Copy the data below exactly, but not the pictures it contains.
______
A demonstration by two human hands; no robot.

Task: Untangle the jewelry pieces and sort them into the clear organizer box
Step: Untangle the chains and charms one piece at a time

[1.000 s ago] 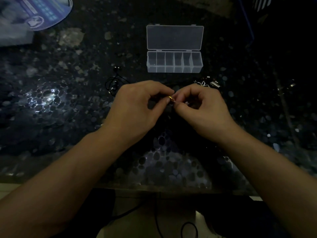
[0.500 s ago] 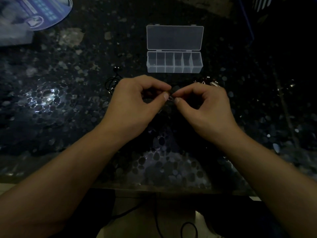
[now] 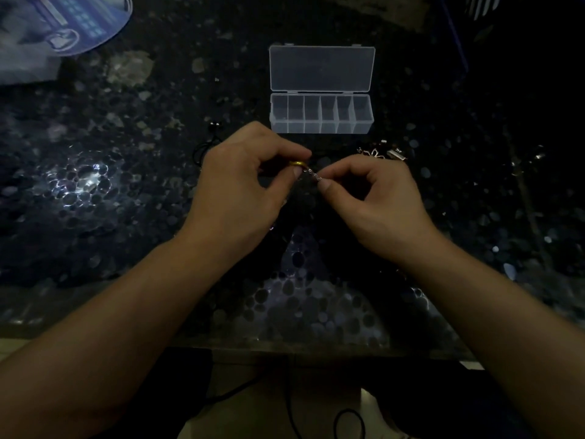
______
* EXERCISE RESULT:
A demonstration by two human hands; no robot.

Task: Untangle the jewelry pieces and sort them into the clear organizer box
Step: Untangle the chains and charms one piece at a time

[1.000 s ago] 
[0.500 s ago] 
[now] 

This answer has been written out in full.